Author : Elwyn Jenkins
Publisher : Taylor & Francis
Page : 250 pages
File Size : 43,90 MB
Release : 2006
Category : Literary Criticism
ISBN : 0415976766
"This is the first full-length study of South African English youth literature to cover the entire period of its publication, from the late nineteenth century to the early twenty-first century. What gives this book particular strength is its coverage of literature up to the 1960s, which has until now recieved almost no scholarly attention.

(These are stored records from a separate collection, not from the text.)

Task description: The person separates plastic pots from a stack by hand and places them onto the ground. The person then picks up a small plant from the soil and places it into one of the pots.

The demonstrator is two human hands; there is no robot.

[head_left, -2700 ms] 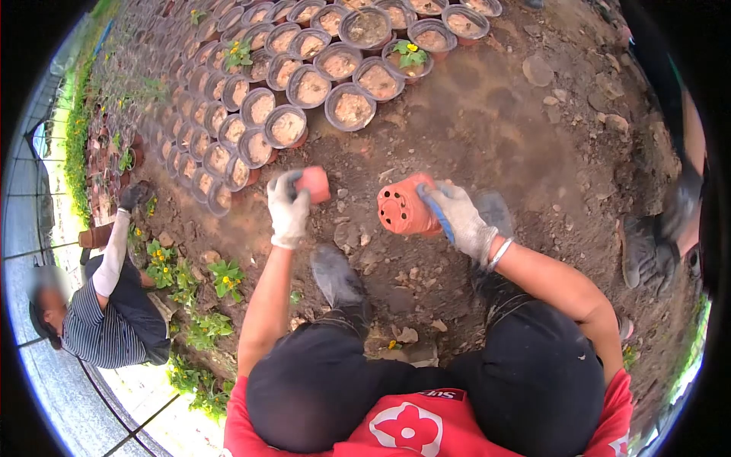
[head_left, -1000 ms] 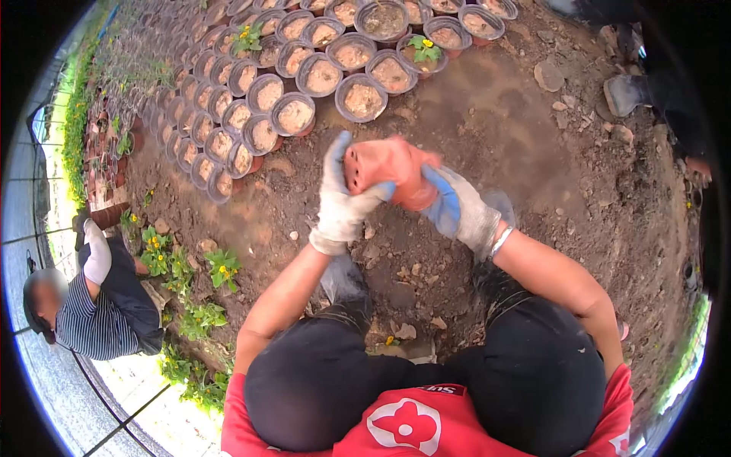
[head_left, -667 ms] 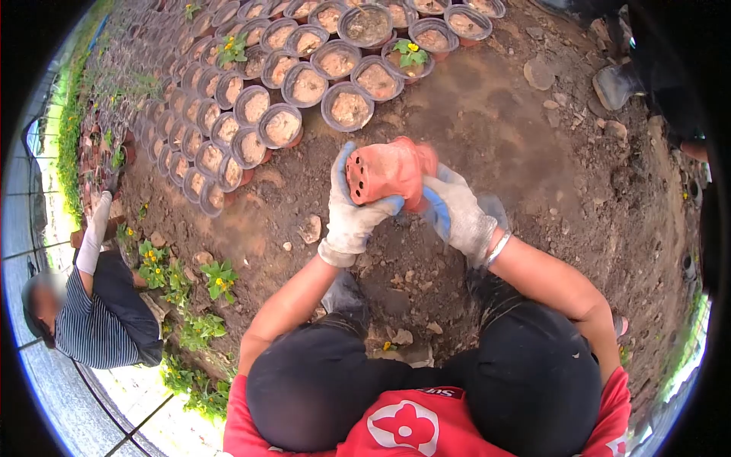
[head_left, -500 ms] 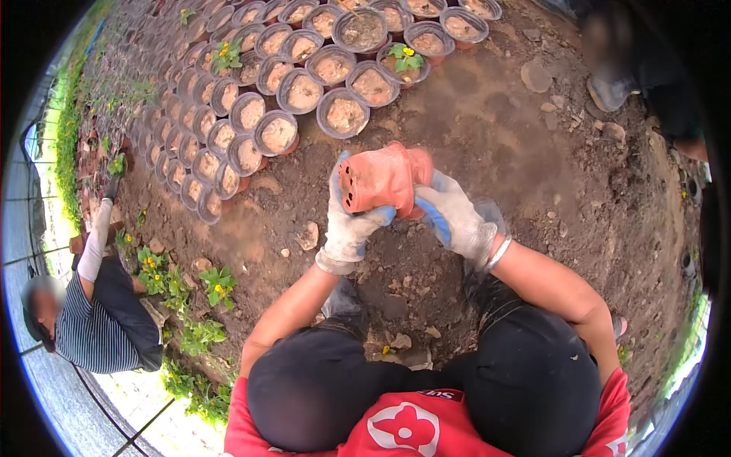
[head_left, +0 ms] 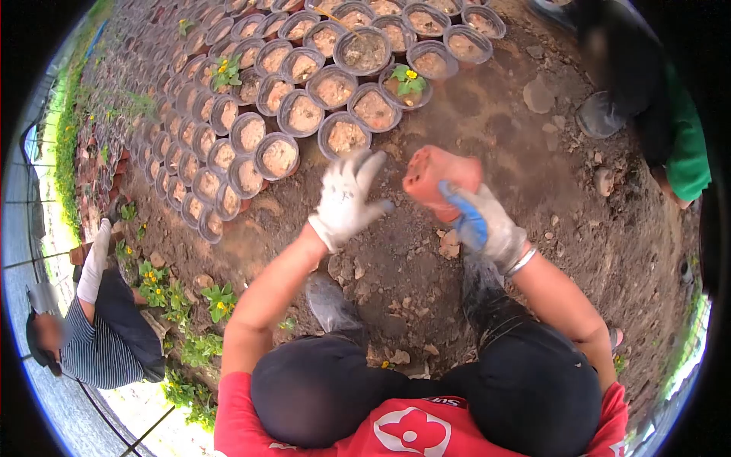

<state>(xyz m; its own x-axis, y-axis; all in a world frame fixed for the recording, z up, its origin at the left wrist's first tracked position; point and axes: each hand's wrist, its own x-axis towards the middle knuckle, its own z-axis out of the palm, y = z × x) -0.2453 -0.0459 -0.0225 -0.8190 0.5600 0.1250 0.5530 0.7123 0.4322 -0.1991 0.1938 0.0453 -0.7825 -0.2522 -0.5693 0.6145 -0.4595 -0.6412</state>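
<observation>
My right hand (head_left: 487, 221), in a white glove with blue fingers, grips a soft reddish plant pot (head_left: 440, 181). The pot lies on its side in the air, its base with dark drainage holes turned to the left. My left hand (head_left: 346, 199), gloved in white, is apart from the pot with its fingers spread and nothing in it. It hovers just below the nearest soil-filled pot (head_left: 344, 138) at the edge of the packed rows.
Rows of soil-filled pots (head_left: 301, 113) cover the upper left; a few hold yellow-flowered plants (head_left: 406, 80). One co-worker (head_left: 114, 327) sits at the left, another (head_left: 647, 91) at the upper right. Flowering plants (head_left: 219, 302) and stones (head_left: 538, 94) lie on the bare soil.
My left hand has let go of the pot and moved away to the left, opening its fingers. My right hand has carried the pot to the right. The upper-right co-worker has shifted.
</observation>
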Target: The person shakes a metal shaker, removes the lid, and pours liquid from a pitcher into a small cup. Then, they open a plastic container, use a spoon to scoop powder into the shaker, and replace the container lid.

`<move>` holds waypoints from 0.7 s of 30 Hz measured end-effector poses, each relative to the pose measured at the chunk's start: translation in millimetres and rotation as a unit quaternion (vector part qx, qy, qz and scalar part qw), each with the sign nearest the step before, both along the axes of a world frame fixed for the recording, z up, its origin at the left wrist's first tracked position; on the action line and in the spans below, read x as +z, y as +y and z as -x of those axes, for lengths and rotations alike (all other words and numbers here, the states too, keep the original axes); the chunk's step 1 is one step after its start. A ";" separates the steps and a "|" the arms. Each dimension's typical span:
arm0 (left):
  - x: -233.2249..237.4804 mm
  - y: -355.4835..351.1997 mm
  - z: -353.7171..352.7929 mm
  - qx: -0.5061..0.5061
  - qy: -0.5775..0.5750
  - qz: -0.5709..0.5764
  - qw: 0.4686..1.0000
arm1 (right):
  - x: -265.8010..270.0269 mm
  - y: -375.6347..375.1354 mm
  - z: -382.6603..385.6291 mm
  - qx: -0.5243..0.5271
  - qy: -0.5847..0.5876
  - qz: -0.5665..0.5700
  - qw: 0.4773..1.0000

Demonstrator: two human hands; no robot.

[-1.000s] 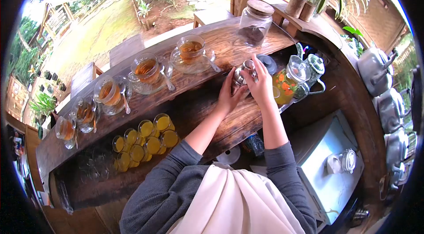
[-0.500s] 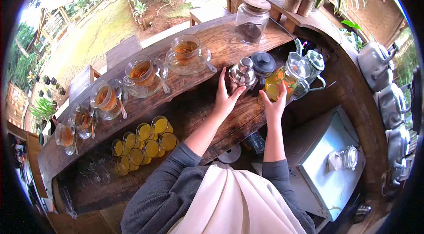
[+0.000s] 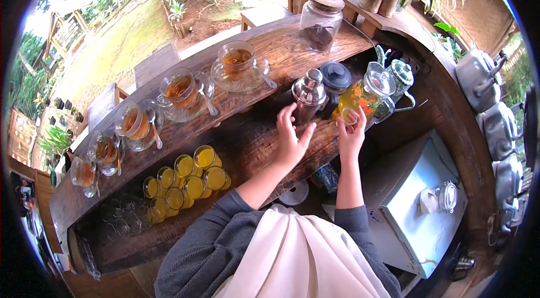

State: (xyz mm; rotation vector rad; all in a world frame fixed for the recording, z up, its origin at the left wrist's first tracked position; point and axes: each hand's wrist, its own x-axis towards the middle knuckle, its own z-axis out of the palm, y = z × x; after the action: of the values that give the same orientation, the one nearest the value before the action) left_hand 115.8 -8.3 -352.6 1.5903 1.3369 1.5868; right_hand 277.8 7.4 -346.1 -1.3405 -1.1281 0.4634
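A silver cocktail shaker (image 3: 309, 90) stands upright on the lower wooden shelf. Just below it, my left hand (image 3: 292, 137) is open, fingers and thumb apart with nothing between them. My right hand (image 3: 351, 139) is closed around a small round glass (image 3: 349, 116), its rim facing me. Directly behind that glass is a clear pitcher (image 3: 360, 99) of yellow drink with an orange floral pattern. A dark-lidded jar (image 3: 336, 79) stands between the shaker and the pitcher, and a patterned green teapot (image 3: 401, 75) is to the right.
Glass cups of tea (image 3: 180, 88) on saucers with spoons line the upper counter. Several glasses of yellow drink (image 3: 195, 185) stand on the lower shelf, left. A wooden-lidded jar (image 3: 322, 22) is at the back. Metal kettles (image 3: 478, 77) line the right side; a white cabinet (image 3: 413, 213) stands below.
My left hand has let go of the shaker and drawn back toward me. The small glass in my right hand showed yellow before and now looks paler, its rim tilted toward me.
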 end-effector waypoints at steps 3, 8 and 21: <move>-7.9 -17.1 -14.3 -0.042 0.036 -0.074 0.996 | 9.9 -20.6 4.4 0.013 -0.049 -0.006 0.999; -4.5 -29.8 -26.0 -0.120 0.058 -0.096 0.986 | 30.3 -59.8 14.4 0.058 -0.033 -0.021 0.998; 5.6 -46.9 -35.2 -0.269 -0.008 0.011 0.963 | 41.2 -100.2 4.9 0.220 0.067 -0.043 0.972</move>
State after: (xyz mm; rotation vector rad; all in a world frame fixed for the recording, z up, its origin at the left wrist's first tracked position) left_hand 151.0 -55.3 -347.0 1.7324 0.8059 1.2377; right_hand 272.9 -92.8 -304.9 -0.9643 -1.3186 0.8057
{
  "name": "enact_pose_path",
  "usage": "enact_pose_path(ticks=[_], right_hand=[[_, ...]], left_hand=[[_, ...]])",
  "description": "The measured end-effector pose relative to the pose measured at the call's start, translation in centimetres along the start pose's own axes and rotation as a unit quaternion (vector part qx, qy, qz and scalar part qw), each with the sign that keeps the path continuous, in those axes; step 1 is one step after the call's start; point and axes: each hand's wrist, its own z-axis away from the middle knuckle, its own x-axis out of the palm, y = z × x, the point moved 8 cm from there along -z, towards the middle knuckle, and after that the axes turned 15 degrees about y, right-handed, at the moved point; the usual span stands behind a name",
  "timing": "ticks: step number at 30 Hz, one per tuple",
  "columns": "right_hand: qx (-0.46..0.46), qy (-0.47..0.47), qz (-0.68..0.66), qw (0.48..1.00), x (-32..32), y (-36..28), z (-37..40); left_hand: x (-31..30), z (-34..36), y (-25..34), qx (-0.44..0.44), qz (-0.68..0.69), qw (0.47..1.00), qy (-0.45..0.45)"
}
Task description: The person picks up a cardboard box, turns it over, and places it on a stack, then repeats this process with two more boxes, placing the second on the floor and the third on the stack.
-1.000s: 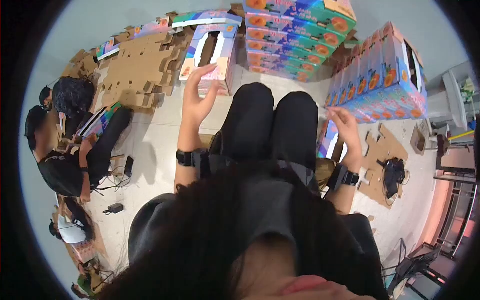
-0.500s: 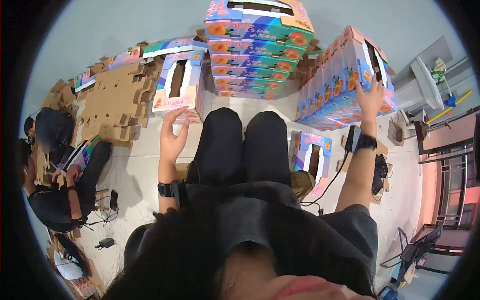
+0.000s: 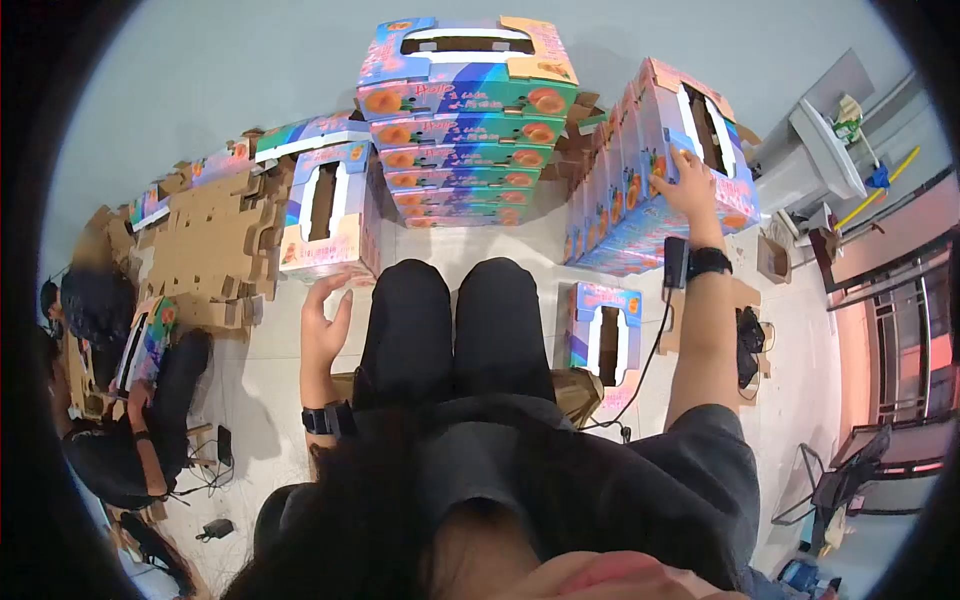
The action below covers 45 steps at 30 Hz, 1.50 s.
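Observation:
My right hand (image 3: 690, 190) rests its spread fingers against the near side of the top printed fruit carton (image 3: 715, 165), which stands at the near end of a slanting row of such cartons. A black wristband with a cabled device sits on that wrist. My left hand (image 3: 325, 325) is raised with loosely curved fingers apart and nothing in them. Its fingertips come right at the lower edge of a single carton (image 3: 345, 245) with a long cut-out in its top. Between both hands are my knees, in dark trousers.
A tall carton stack (image 3: 460, 150) stands ahead against the wall. Flat brown cardboard (image 3: 215, 225) lies at left, near a seated co-worker (image 3: 110, 440) handling a carton (image 3: 148, 340). Another carton (image 3: 603, 340) lies beside my right knee. A black adapter (image 3: 215, 529) sits on the floor.
My view has shifted, so the stacks appear further left and the tall one lower. My right hand has slid to the carton's near-left side. The co-worker's carton has changed its tilt.

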Motion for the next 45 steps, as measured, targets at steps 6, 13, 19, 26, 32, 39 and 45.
enact_pose_path(ticks=[6,13,19,26,32,39,45], right_hand=[[0.159,0.095,0.038,0.982,-0.1,3.5,2.1],[0.163,0.203,0.001,0.965,0.1,3.2,3.1],[0.169,0.161,0.055,0.971,0.6,3.1,2.5],[0.147,0.109,0.115,0.976,0.1,3.0,2.5],[0.154,-0.041,0.119,0.98,-0.6,3.4,0.7],[-0.003,0.156,0.054,0.986,-2.4,-4.6,-0.5],[0.0,0.113,0.128,0.985,0.8,-4.1,1.0]], left_hand=[[0.3,0.1,-0.6,-0.017,0.0,1.0,-0.011],[1.0,0.5,-1.1,-0.027,-0.023,0.999,-0.032],[3.1,0.5,-1.2,-0.006,-0.011,0.999,-0.045],[4.7,0.3,-1.0,-0.02,0.018,0.998,-0.054],[3.5,0.9,-2.5,-0.038,0.055,0.996,-0.06],[2.1,-3.6,-1.1,-0.028,0.044,0.997,-0.059],[2.1,-7.3,-0.2,-0.048,0.071,0.995,-0.053]])
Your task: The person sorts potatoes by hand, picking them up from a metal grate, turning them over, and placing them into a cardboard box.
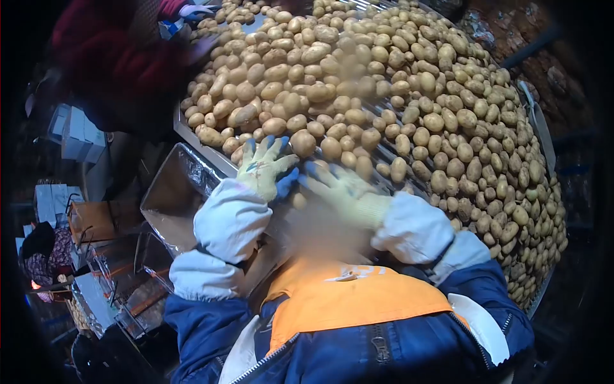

Not only is this earlier literature a rewarding subject for study in itself, but it also throws light on subsequent literary developments. Jenkins also makes comparisons with American, Canadian and Australian children's literature. This book is essential reading for anyone seeking to understand children's literature in the context of adult South African literature and South African cultural history."--BOOK JACKET.